Phyllis Lassner is a Professor in The Crown Center for Jewish and Israel Studies, The Gender Studies and Cook Family Writing Programs at Northwestern University. She is the author of Anglo-Jewish Women Writing the Holocaust: Displaced Witnesses (Palgrave Macmillan, 2009), Colonial Strangers: Women Writing the End of the British Empire (Rutgers University Press, 2004), British Women Writers of World War II: Battlegrounds of their Own (St. Martin's, 1998), Elizabeth Bowen: A Study of the Novels (Macmillan, 1990), The Short Fiction of Elizabeth Bowen (G.K. Hall, 1991) and the co-editor of Rumer Godden: International and Intermodern Storyteller (Ashgate, 2010) and of Antisemitism and Philosemitism in the Twentieth and Twenty-first Centuries: Representing Jews, Jewishness, and Modern Cultury (U Delaware P, 2008). Professor Lassner is also the series editor of Cultural Expressions of World War II: Interwar Preludes, Responses, Memory (Northwestern University Press).


Lassner offers a compelling case for recognizing the political and literary complexity of espionage fiction.

- Erin G. Carlston, University of Auckland, Modernism/Modernity

Lassner's central argument is original, productive, and persuasive...
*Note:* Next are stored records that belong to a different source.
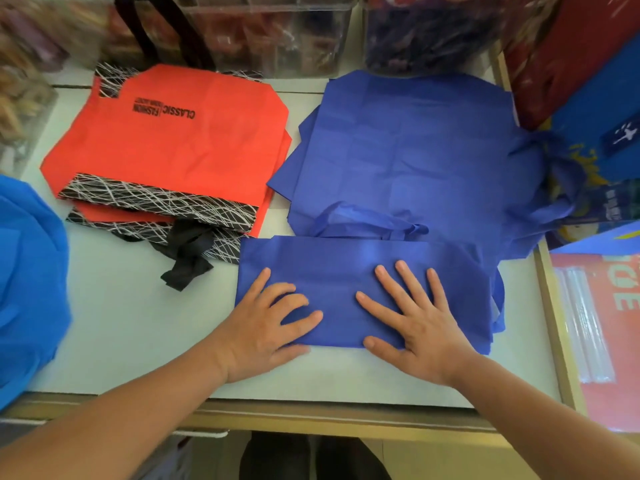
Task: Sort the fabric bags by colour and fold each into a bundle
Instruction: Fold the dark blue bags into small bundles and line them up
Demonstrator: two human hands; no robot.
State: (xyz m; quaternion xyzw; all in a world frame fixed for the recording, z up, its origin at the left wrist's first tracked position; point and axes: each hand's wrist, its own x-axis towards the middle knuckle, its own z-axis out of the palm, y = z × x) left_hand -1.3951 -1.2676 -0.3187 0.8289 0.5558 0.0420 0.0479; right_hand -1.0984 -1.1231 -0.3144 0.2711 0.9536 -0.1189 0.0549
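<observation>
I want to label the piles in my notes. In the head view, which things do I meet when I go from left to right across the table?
light blue fabric → stack of red bags → pile of dark blue bags → red packet at the far right

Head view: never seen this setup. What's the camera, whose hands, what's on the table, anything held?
There is no machine here. A person works with bare hands, and the one picture comes from a wide-angle camera worn on the head, looking forward and down. The left hand and right hand lie flat with fingers spread, pressing on a folded dark blue bag at the near side of the white table. Nothing is gripped. Behind it lies a pile of flat dark blue bags. To the left is a stack of red bags with black line-patterned trim. At the left edge there is lighter blue fabric, and clear bins stand along the back.
</observation>
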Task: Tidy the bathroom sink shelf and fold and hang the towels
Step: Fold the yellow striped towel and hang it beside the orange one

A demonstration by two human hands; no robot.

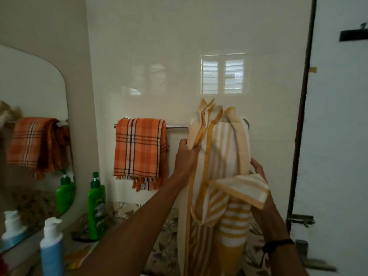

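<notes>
While the yellow striped towel [223, 148] is held bunched up in front of the right end of the towel bar [177, 127] on the far wall, the L hand [187, 150] grips its left edge, fingers curled round the folds. R hand [258, 172] holds the right side, fingers curled on the cloth, partly hidden by a folded corner. Orange plaid towel [139, 152] hangs folded over the bar's left part. Near left, green bottle [97, 204] & blue-white bottle [51, 248] stand on the shelf [67, 226] below the mirror [29, 92].
</notes>
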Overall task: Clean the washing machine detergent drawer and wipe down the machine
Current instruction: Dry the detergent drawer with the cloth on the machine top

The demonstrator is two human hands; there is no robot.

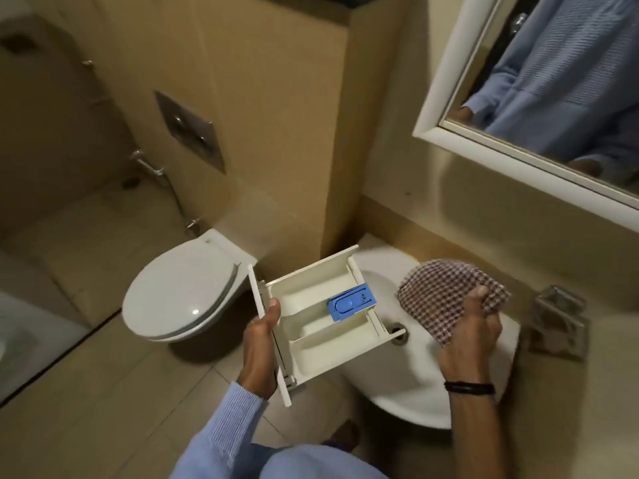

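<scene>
The cream detergent drawer (311,326), with a blue insert (351,303) in its middle compartment, hangs level over the left edge of a white sink (415,385). My left hand (260,347) grips the drawer by its front panel, thumb over the rim. To the right, my right hand (473,337) holds a bunched red-and-white checked cloth (446,299) above the basin, apart from the drawer. The washing machine is not in view.
A white toilet (179,299) with its lid down stands left of the sink. The sink drain (397,334) shows beside the drawer. A metal tap fitting (560,323) sits on the counter at right, under a white-framed mirror (539,98). Beige tiled floor lies below.
</scene>
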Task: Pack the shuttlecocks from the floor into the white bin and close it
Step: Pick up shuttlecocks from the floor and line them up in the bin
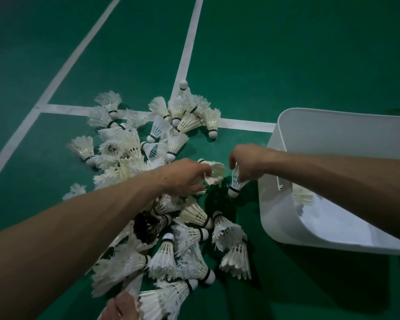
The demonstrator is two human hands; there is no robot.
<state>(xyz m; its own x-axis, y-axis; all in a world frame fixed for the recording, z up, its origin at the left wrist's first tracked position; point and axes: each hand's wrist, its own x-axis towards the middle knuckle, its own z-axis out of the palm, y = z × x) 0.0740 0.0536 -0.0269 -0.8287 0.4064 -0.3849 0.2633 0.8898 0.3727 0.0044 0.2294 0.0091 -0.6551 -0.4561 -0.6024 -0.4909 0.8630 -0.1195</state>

- Toby Manning, Jewish Film & New Media, Vol 5, No 1

Espionage and Exile is set to advance scholarship in the field of spy fiction. It is original, daring, carefully arranged and argued. Lassner offers a new understanding of espionage literature, one that moves interpretation far beyond the preoccupation with genre, formulae, masculinity, or realism.

- Allan Hepburn, McGill University
This is a timely critical work in an age of resurgent fascist nationalisms. Scholars and students of modern British fiction and film will benefit from the ethical lines of questioning strongly established by Lassner throughout her oeuvre and which continue in this book.
- Judy Suh, Duquesne University (Pennsylvania), Cercles

While I can imagine scholars reading selectively, choosing one chapter or another for specific attention, the Conclusion shows how well the book works as a whole, and I would recommend it strongly.

- Mary McGlynn, Baruch College, CUNY, Literature & History 26:1
...wide-ranging study of twentieth-century spy fiction.
- Oliver Buckton, Studies in the Novel, Vol 49, No 1

Espionage and Exile is a perceptive and welcome addition to the field, especially in its movement away from the more familiar analytical approaches to the genre, and towards much-needed fresh ground.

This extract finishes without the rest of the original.